◆ Work instruction:
The whole listing, repeated exactly, is what this task asks for.
--------------------
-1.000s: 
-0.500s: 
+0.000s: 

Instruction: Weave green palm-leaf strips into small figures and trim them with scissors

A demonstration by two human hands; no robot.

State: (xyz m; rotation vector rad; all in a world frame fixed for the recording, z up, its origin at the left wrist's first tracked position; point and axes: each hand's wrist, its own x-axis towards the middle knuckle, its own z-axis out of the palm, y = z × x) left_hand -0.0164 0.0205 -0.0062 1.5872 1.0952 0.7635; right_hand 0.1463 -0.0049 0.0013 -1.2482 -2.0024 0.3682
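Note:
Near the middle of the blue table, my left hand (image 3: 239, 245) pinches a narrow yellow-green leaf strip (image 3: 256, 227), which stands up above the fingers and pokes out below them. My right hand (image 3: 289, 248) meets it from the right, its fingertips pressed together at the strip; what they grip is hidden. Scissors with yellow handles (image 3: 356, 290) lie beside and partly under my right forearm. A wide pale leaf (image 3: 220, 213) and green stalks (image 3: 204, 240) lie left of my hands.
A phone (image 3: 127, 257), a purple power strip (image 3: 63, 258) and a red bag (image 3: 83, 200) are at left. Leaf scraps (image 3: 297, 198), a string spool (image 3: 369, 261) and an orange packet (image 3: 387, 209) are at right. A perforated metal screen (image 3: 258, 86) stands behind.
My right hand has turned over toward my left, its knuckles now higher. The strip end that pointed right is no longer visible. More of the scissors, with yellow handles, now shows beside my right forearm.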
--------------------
◆ Output of the task:
-1.000s: 
-0.500s: 
+0.000s: 

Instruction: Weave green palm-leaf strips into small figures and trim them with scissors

A demonstration by two human hands; no robot.

State: (xyz m; rotation vector rad; all in a world frame fixed for the recording, z up, its origin at the left wrist's first tracked position; point and axes: each hand's wrist, its own x-axis towards the middle knuckle, its own z-axis out of the palm, y = z × x) left_hand -0.0164 0.0205 -0.0062 1.5872 1.0952 0.7635; right_hand 0.1463 -0.0049 0.0013 -1.2482 -2.0024 0.3682
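Note:
Near the middle of the blue table, my left hand (image 3: 239, 245) pinches a narrow yellow-green leaf strip (image 3: 256, 227), which stands up above the fingers and pokes out below them. My right hand (image 3: 289, 248) meets it from the right, its fingertips pressed together at the strip; what they grip is hidden. Scissors with yellow handles (image 3: 356, 290) lie beside and partly under my right forearm. A wide pale leaf (image 3: 220, 213) and green stalks (image 3: 204, 240) lie left of my hands.
A phone (image 3: 127, 257), a purple power strip (image 3: 63, 258) and a red bag (image 3: 83, 200) are at left. Leaf scraps (image 3: 297, 198), a string spool (image 3: 369, 261) and an orange packet (image 3: 387, 209) are at right. A perforated metal screen (image 3: 258, 86) stands behind.
My right hand has turned over toward my left, its knuckles now higher. The strip end that pointed right is no longer visible. More of the scissors, with yellow handles, now shows beside my right forearm.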

There is nothing more to this exercise.